--- Instructions to follow ---
Quote only the lines from the top of the listing below down to and including the line with "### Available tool".
***
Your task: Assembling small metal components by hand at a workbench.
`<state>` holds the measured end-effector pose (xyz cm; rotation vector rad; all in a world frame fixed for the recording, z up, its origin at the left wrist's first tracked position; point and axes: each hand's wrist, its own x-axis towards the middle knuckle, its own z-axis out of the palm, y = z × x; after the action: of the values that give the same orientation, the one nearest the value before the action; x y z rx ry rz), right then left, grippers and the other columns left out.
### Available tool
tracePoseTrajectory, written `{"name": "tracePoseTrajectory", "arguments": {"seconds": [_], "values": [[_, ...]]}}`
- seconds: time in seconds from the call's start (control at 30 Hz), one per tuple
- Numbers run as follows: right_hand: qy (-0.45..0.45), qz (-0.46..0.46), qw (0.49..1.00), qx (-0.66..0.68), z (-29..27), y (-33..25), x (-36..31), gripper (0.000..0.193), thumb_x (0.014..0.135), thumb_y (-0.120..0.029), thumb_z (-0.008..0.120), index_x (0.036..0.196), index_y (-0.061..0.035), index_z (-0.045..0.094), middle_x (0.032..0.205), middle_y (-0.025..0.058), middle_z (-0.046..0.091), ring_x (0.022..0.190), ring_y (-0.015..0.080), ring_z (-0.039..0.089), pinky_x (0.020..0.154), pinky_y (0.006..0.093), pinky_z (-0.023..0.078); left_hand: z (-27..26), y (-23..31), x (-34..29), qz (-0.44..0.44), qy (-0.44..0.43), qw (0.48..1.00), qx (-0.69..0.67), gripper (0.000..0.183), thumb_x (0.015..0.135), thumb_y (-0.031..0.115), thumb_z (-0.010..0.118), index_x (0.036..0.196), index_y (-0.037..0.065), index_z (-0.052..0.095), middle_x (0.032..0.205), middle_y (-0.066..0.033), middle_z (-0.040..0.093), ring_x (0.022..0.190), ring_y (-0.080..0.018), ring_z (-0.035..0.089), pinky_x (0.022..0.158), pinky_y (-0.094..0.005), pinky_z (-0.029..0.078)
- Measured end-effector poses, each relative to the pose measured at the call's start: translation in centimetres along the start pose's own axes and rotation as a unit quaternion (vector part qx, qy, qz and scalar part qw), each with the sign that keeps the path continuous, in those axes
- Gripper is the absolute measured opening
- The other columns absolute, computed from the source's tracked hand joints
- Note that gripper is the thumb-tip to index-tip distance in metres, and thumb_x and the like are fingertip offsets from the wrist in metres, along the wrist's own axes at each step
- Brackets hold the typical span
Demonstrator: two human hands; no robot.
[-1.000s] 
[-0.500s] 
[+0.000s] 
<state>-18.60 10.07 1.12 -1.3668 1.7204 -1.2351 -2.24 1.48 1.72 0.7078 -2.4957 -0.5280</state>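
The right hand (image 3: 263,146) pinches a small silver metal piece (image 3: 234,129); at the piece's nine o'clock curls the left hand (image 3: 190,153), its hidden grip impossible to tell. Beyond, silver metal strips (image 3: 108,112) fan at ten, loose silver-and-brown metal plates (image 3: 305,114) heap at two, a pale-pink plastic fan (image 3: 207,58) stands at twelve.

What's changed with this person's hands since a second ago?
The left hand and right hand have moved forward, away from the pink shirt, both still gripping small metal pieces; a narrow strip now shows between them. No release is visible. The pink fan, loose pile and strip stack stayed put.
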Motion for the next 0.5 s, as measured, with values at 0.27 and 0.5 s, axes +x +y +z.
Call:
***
--- Solved exercise ---
Your task: Assembling small metal components by hand at a workbench.
`<state>` holds the measured end-effector pose (xyz cm; rotation vector rad; all in a world frame fixed for the recording, z up, its origin at the left wrist's first tracked position; point and axes: each hand's wrist, its own x-axis towards the middle knuckle, its own z-axis out of the palm, y = z × x; after the action: of the values that give the same orientation, the one nearest the value before the action; x y z rx ry rz), right then left, grippers and the other columns left out.
### Available tool

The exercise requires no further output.